Activity:
Lines from the beginning of the data through the line containing "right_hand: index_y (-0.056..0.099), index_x" are to be copied exactly, with no other line included.
(Available data Opens)
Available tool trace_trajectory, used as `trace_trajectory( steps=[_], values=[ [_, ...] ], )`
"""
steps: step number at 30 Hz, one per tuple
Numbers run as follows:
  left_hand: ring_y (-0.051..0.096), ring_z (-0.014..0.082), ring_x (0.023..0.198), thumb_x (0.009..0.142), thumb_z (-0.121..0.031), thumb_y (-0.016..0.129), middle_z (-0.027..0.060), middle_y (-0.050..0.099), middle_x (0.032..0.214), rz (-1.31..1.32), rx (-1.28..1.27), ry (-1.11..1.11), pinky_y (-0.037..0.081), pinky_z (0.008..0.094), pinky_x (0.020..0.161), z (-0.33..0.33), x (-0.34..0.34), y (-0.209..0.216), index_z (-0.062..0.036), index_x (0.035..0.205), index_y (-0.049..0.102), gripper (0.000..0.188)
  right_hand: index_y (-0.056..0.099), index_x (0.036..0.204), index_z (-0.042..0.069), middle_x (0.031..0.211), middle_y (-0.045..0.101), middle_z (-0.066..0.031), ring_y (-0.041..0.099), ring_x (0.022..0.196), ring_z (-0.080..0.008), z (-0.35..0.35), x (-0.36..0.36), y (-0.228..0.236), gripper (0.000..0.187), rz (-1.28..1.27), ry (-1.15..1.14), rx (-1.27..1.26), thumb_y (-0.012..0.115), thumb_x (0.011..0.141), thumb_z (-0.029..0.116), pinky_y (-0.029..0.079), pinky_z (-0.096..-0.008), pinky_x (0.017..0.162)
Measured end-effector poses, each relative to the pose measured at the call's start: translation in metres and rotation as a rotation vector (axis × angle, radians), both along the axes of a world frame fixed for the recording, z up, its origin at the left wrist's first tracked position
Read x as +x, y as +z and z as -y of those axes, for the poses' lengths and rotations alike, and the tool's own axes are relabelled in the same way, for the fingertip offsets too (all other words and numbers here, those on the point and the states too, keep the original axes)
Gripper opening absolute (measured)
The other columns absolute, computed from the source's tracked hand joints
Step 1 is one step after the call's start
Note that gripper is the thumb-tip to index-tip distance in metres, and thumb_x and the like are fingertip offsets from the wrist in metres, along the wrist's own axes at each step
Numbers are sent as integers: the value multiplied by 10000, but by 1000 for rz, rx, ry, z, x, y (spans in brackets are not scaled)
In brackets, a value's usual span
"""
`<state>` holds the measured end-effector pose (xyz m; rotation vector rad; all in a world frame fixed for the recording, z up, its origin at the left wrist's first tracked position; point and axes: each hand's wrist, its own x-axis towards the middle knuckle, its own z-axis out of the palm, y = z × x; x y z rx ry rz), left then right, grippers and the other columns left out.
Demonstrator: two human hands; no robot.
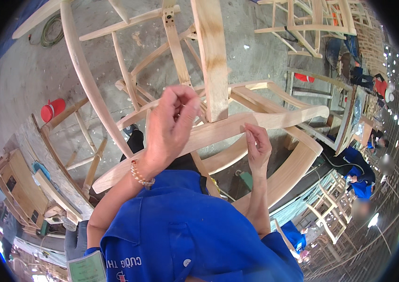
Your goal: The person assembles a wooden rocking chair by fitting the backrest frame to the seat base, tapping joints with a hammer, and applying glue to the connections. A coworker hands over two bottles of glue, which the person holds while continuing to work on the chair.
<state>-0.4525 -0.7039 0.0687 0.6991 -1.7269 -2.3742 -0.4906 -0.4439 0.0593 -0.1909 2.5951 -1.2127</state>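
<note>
A pale, unpainted wooden chair frame lies before me. Its long curved rail (223,129) runs crosswise in front of my body, with a wide upright board (211,61) meeting it near the middle. My left hand (176,120) is raised over the rail, its fingers curled in toward the thumb; whatever they may hold is hidden. A beaded bracelet (140,176) circles the left wrist. Beside the rail's near edge is my right hand (258,148), thumb and fingertips pinched together. Anything between those fingertips is too small to make out.
Red containers (53,110) rest at the left, by a worn wooden bench (54,164). A coiled hose (52,30) lies on the concrete floor. More chair frames (307,28) stand at the far right. Several people in blue work at the right.
</note>
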Motion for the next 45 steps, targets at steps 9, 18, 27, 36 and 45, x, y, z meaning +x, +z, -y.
trace_trajectory(
  steps=[9, 18, 27, 36, 45],
  values=[
    [322, -15, 524, 1001, -211, 502, -49, 496, 704, 184, -9, 253, 227, 149, 448, 80, 37, 24, -47, 1099, 540, 194, 678, 1071, 21, 971, 620, -64, 562, 895, -139, -7, -4, -15, 187, 3, 10, -18, 593, 904, 33, 454, -257, 796],
    [535, 45, 709, 954, -87, 578, 23, 606, 833, 203, -935, 514, 437, 184, 612, 111, 68, -40, 2, 1089, 593, 163, 647, 1091, -16, 970, 612, -40, 566, 881, -98, -11, -5, -17, 189, 70, -9, -68, 551, 950, 63, 453, -237, 811],
    [401, 119, 590, 906, -19, 607, 10, 505, 718, 3, -1083, 597, 333, 260, 512, 105, 55, -88, -62, 1047, 643, 152, 642, 1061, -17, 786, 664, -52, 596, 673, -116, -10, -28, -12, 308, 318, -396, -196, 583, 944, 261, 486, -247, 668],
    [508, 155, 591, 828, 18, 657, 19, 587, 744, -132, -908, 664, 416, 278, 497, 110, 58, -98, -103, 1009, 665, 218, 620, 940, 38, 757, 646, -34, 588, 553, -101, -14, -61, -17, 304, 489, -558, -154, 610, 920, 342, 544, -240, 435],
    [538, 164, 600, 765, 21, 682, 9, 527, 687, -142, -799, 679, 420, 284, 492, 111, 54, -97, -148, 1004, 660, 294, 508, 767, 166, 586, 408, 79, 408, 467, -58, -6, -67, -18, 291, 554, -547, -86, 608, 923, 391, 413, -219, 412]
  ],
)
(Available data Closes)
Response:
Available tool trace_trajectory, used as `trace_trajectory( steps=[_], values=[ [_, ...] ], )`
"""
steps: step number at 30 Hz, one per tuple
Numbers run as follows:
  left_hand: ring_y (-0.051..0.096), ring_z (-0.014..0.082), ring_x (0.023..0.198), thumb_x (0.009..0.142), thumb_z (-0.121..0.031), thumb_y (-0.016..0.129), middle_z (-0.027..0.060), middle_y (-0.050..0.099), middle_x (0.032..0.214), rz (-1.31..1.32), rx (-1.28..1.27), ry (-1.11..1.11), pinky_y (-0.037..0.081), pinky_z (0.008..0.094), pinky_x (0.020..0.161), z (-0.33..0.33), x (-0.34..0.34), y (-0.209..0.216), index_z (-0.062..0.036), index_x (0.035..0.205), index_y (-0.049..0.102), gripper (0.000..0.188)
  right_hand: index_y (-0.056..0.099), index_x (0.036..0.204), index_z (-0.042..0.069), middle_x (0.031..0.211), middle_y (-0.045..0.101), middle_z (-0.066..0.031), ring_y (-0.041..0.099), ring_x (0.022..0.196), ring_z (-0.080..0.008), z (-0.35..0.35), x (-0.36..0.36), y (-0.228..0.236), gripper (0.000..0.187), rz (-1.28..1.27), ry (-1.15..1.14), rx (-1.27..1.26), thumb_y (-0.012..0.115), thumb_x (0.011..0.141), thumb_z (-0.029..0.116), pinky_y (-0.029..0.079), pinky_z (-0.096..-0.008), pinky_x (0.017..0.162)

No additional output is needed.